The investigation exposed a human trafficking and mercenary recruitment ring run out of Latin America. A retired Colombian military officer, Alvaro Andres Quijano Becerra, alongside his wife, Claudia Viviana Oliveros Forero, ran a scheme to recruit former Colombian soldiers to fight in Sudan. They used a Panama-based front company called Talent Bridge SA to handle the logistics and hide the money trail.
Several key executives from that network were blacklisted alongside the Colombian couple. These include Panamanian nationals Enrique Daniel Palacios Quintanilla and Jack Peter Derman Guzman, along with another Colombian national, Fredy Alejandro Lopez Ocampo. They offered high salaries to trained fighters, desperate enough to fly across the world to kill for a paramilitary group accused of widespread atrocities.
This paints a fascinating and terrifying picture of how modern conflicts operate. On one side, you have an Indian manufacturing firm providing the chemical teeth for government airstrikes. On the other side, you have Panamanian and Colombian networks flying in elite mercenary boots on the ground for the rebels. It is an international marketplace of death where every player finds a niche.
What these sanctions mean in practice
When the U.S. government invokes Executive Order 14098, it triggers a massive financial freeze. For Alok Choudhari and SBL Energy, the immediate consequences are severe.
Any assets, property, or bank accounts they hold within the United States or under the control of U.S. citizens are instantly blocked. American individuals and corporations are completely prohibited from doing business with them. But the real damage goes much deeper than just losing American clients.
The modern banking system runs on U.S. dollars. Almost every international wire transfer clears through clearinghouses that touch American jurisdiction. Once a company lands on the OFAC blacklist, major banks around the globe drop them like a hot stone. It doesn't matter if you are based in India, Europe, or the Middle East. No legitimate bank wants to risk secondary U.S. sanctions just to maintain an account for an explosives manufacturer in Chhattisgarh.
SBL Energy, which also goes by Amin Explosives, will likely find its international trade capabilities crippled. Letters of credit will dry up. Shipping companies will refuse to carry their freight. Insurance providers will cancel their policies. Being cut off from the global financial grid is a corporate death sentence for companies relying on export markets.
Immediate steps for global trade compliance
This situation should serve as a massive wake-up call for any business operating in industrial manufacturing, chemicals, or dual-use technologies. You cannot simply claim ignorance about where your products end up. If your goods are crossing international borders, you need to know exactly who is using them.
If you run an export-oriented business, you need to overhaul your compliance routine immediately. Do these three things today.
First, implement a rigorous end-user verification process. Do not just take a broker's word for it. Demand certified end-user certificates that clearly state who will possess and use the material.
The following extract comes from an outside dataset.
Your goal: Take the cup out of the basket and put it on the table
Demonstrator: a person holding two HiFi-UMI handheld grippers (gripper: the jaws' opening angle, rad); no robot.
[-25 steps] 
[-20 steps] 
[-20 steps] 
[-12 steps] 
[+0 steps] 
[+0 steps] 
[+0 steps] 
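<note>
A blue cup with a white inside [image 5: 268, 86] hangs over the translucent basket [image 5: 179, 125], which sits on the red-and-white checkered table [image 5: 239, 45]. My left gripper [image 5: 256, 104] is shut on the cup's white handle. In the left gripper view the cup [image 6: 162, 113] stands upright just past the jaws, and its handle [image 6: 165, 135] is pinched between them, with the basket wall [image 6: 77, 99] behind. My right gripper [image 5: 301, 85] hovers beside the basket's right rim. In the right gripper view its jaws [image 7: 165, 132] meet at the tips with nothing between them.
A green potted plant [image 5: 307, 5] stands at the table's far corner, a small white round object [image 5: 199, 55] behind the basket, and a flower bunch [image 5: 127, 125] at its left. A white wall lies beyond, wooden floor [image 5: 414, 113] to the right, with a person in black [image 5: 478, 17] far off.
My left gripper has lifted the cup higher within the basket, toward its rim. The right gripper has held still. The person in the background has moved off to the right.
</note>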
Second, audit your historical shipping logs against updated international watchlists. The global landscape is changing fast in 2026. Companies that were perfectly fine to deal with two years ago might be fronting for sanctioned entities today.
Third, look for red flags in payment routing or shipping destinations. If a buyer wants you to route shipments through multiple transshipment hubs or asks to pay through unusual third-party accounts, pause the deal. It is better to lose a lucrative contract than to find your name, your face, and your passport details published on a U.S. government website as a facilitator of war crimes.